Abstract: In network science, analysing the pathways and dynamics of information diffusion is crucial, particularly in the context of social media where interactions are complex and multifaceted. This project focuses on a robust model to identify key nodes and edges in information diffusion by integrating various weights over distinct social media behaviours along with the underlying network topology. In order for processing large network dataset while keeping its connection property, the project incorporates graph reduction techniques to manage the computational complexity inherent in large-scale network analyses. This approach ensures that the diffusion model remains efficient and scalable.
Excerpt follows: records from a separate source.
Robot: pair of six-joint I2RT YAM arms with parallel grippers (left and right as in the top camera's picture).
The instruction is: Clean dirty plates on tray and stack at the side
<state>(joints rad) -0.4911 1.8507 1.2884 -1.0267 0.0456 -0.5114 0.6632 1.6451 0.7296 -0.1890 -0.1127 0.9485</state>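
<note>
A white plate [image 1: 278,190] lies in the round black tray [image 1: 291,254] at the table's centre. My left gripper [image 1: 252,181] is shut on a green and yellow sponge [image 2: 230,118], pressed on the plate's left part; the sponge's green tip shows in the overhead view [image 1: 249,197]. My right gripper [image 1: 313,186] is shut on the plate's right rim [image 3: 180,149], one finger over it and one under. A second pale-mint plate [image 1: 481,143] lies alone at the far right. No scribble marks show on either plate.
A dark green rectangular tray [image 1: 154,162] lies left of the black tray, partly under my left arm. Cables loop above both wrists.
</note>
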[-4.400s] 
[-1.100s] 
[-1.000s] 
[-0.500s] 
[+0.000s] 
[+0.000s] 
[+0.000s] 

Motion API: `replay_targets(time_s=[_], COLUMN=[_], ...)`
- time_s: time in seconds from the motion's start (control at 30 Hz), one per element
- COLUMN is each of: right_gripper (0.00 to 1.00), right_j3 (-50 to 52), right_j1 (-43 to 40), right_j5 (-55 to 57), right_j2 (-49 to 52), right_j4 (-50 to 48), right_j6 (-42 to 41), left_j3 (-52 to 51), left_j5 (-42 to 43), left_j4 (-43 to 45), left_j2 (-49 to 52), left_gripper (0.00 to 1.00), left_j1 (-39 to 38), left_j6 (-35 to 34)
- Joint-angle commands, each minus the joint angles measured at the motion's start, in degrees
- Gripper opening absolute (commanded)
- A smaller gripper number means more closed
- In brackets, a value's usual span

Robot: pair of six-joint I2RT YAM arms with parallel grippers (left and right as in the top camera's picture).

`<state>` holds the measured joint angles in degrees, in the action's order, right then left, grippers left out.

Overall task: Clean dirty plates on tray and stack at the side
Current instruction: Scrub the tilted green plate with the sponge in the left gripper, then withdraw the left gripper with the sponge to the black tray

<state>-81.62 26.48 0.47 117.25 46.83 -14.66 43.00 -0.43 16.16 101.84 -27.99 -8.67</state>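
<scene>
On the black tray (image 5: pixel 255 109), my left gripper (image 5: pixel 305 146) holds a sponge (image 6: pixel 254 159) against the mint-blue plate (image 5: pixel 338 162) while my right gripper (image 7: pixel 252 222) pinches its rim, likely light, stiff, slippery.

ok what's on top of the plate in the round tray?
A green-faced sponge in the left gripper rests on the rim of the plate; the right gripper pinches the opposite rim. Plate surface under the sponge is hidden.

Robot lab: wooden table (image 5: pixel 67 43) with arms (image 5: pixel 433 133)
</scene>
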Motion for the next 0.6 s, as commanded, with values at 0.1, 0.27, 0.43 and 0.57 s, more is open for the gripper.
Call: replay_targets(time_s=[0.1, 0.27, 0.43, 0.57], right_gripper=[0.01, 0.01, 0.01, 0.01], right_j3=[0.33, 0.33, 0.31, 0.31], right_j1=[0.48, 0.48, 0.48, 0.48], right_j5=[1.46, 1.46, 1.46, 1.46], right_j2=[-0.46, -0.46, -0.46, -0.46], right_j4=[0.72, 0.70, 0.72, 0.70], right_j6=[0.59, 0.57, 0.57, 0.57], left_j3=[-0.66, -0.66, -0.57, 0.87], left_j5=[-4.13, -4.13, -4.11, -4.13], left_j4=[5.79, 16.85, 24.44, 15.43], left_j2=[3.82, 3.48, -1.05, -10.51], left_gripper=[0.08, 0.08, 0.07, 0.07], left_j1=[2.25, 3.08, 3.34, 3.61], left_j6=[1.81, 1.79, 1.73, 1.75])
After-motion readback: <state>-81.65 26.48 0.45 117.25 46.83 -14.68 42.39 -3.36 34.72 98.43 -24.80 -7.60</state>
The ultimate goal is to enhance the predictive accuracy of information spread, providing theoretical and practical insights in designing more effective communication strategies across digital platforms.

 

Speaker: Felix Ingham

Title: Vision vs. Audio Architectures for Passive Sonar Datasets: A Comparative Analysis of Different Training Strategies

Abstract: The underwater sonar environment is inherently complex, presenting unique challenges due to the need for sophisticated feature extraction. While traditional approaches have relied heavily on domain expertise for feature engineering, the success of transformer and CNN architectures in other domains provides opportunities to explore data-driven methods for the sonar domain.

In this talk, I will examine the performance of vision-based architectures applied to Mel-frequency cepstral coefficients (MFCCS) and audio-based models applied to raw time series. The discussion will focus on the impact of pre-training versus training from scratch, the influence of pre-training datasets, and the effectiveness of various training strategies. I will also briefly highlight ongoing work exploring parameter-efficient fine-tuning techniques, such as LoRA, and their potential benefits for adapting models to the sonar domain.